* What is required: Output the listing word for word, minus images.

* Supplied material:
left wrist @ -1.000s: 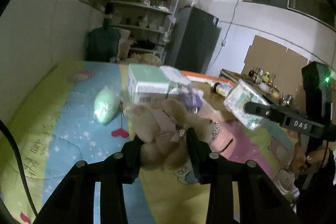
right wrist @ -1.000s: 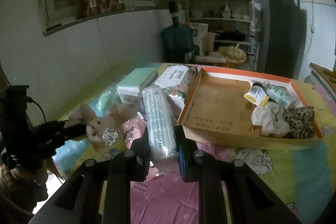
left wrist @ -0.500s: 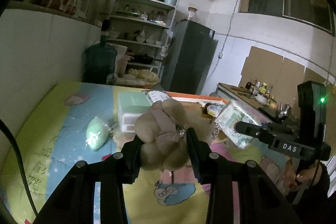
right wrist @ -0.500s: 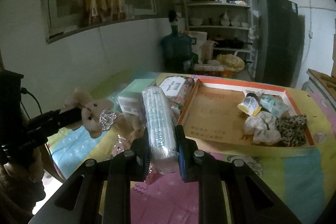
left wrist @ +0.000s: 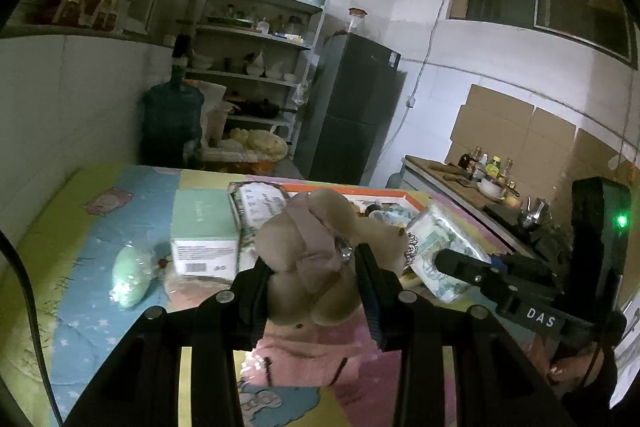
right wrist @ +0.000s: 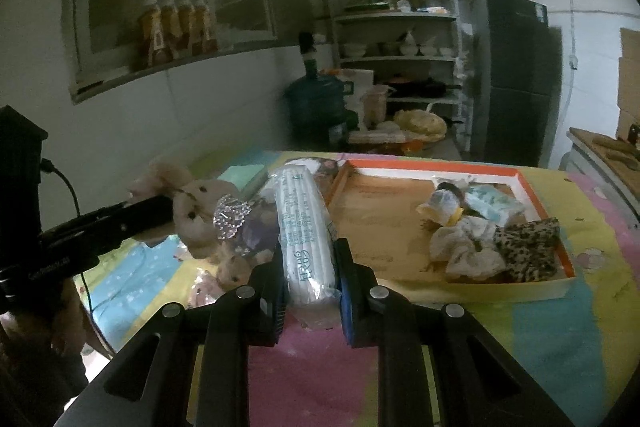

* Task response:
left wrist @ -1.000s: 
right wrist @ -1.000s: 
left wrist @ -0.500s: 
right wrist @ -0.500s: 
left wrist @ +0.000s: 
right wrist @ +0.000s: 

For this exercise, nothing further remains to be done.